Kernels on Graphs

Warning

You can get by fine without reading this page for almost all use cases, just use the standard MaternGeometricKernel, following this example notebook if you are modeling a function of nodes, or this example notebook if you are modeling a function of edges.

This is optional material meant to explain the basic theory and based mainly on Borovitskiy et al. [2021].

Node Set of a Graph

Consider a (weighted) undirected graph with \(N\) nodes determined by a (weighted) adjacency matrix \(\mathbf{A}\) of size \(N \times N\). The weights are nonnegative: \(\mathbf{A}_{i j} \geq 0\).

Let \(\mathbf{D}\) denote the degree matrix, i.e. the diagonal matrix with \(\mathbf{D}_{j j} = \sum_{n=1}^N \mathbf{A}_{n j}\). Then there are two notions of the graph Laplacian you can use to define kernels: the unnormalized graph Laplacian \(\mathbf{\Delta}_{un} = \mathbf{D} - \mathbf{A}\) and the symmetric normalized graph Laplacian \(\mathbf{\Delta}_{no} = \mathbf{I} - \mathbf{D}^{-1/2} \mathbf{A} \mathbf{D}^{-1/2}\) where \(\mathbf{I}\) denotes the identity matrix. Which one to use is up to you. The performance will depend on the task at hand. In practice, it makes sense to try both.
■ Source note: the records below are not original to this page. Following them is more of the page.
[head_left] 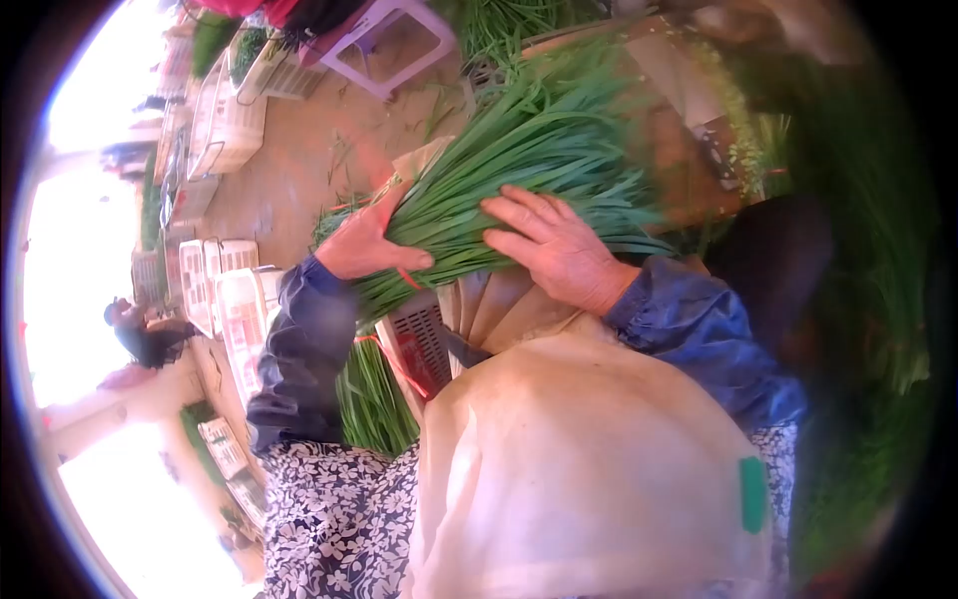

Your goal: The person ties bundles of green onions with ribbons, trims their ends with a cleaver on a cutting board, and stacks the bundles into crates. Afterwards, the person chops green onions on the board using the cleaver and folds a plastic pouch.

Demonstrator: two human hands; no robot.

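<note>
A large bunch of garlic chives (529,130) lies slantwise in front of me, its long green leaves fanning out to the upper right. My left hand (364,245) grips its narrower end, thumb on top; the other fingers are partly hidden. A thin red band (409,279) shows beside that thumb. On the near side of the leaves rests my right hand (564,250), fingers stretched out and flat. Below my left forearm is another bunch of chives (374,399) with a red tie, next to a slotted plastic basket (417,344).
A pale purple stool (399,45) stands on the brown floor (299,150). White plastic crates (228,120) line the left side. More greens (509,25) lie at the top, and others are blurred at right. A person (145,329) is at far left.
</note>
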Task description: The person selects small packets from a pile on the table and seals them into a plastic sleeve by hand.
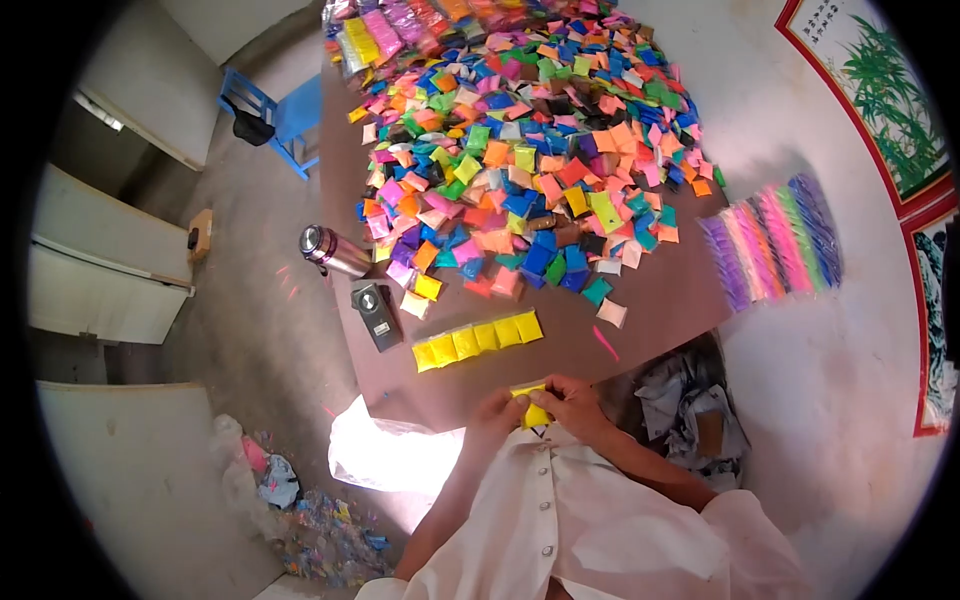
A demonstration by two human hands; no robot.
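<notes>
Both hands meet at the table's front edge, close to my body. My left hand (497,409) grips the left side of a small yellow packet (532,408), and my right hand (568,405) pinches its right side. Just beyond them lies a joined row of yellow packets (478,340), flat on the brown table (400,392). Farther back spreads a big heap of small packets (530,170) in many colours.
A metal flask (336,251) and a black device (376,316) stand at the table's left edge. Striped coloured packs (775,243) lie at the right. Below are a white plastic bag (390,450) and a scrap-filled container (695,405). A blue chair (290,110) is at the back left.
</notes>
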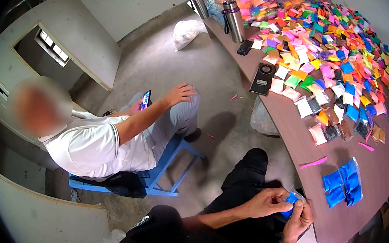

If \(\mathbf{\Delta}\) is either \(\mathbf{\Delta}_{un}\) or \(\mathbf{\Delta}_{no}\), it is a symmetric positive semidefinite matrix. Because of this, there is an orthonormal basis \(\{\boldsymbol f_l\}_{l=0}^{N-1}\) of \(\mathbb{R}^N\) consisting of eigenvectors such that

\[ \mathbf{\Delta} \boldsymbol f_l = \lambda_l \boldsymbol f_l \qquad \text{for} \qquad 0 = \lambda_0 \leq \lambda_2 \leq \ldots \leq \lambda_{N-1} . \]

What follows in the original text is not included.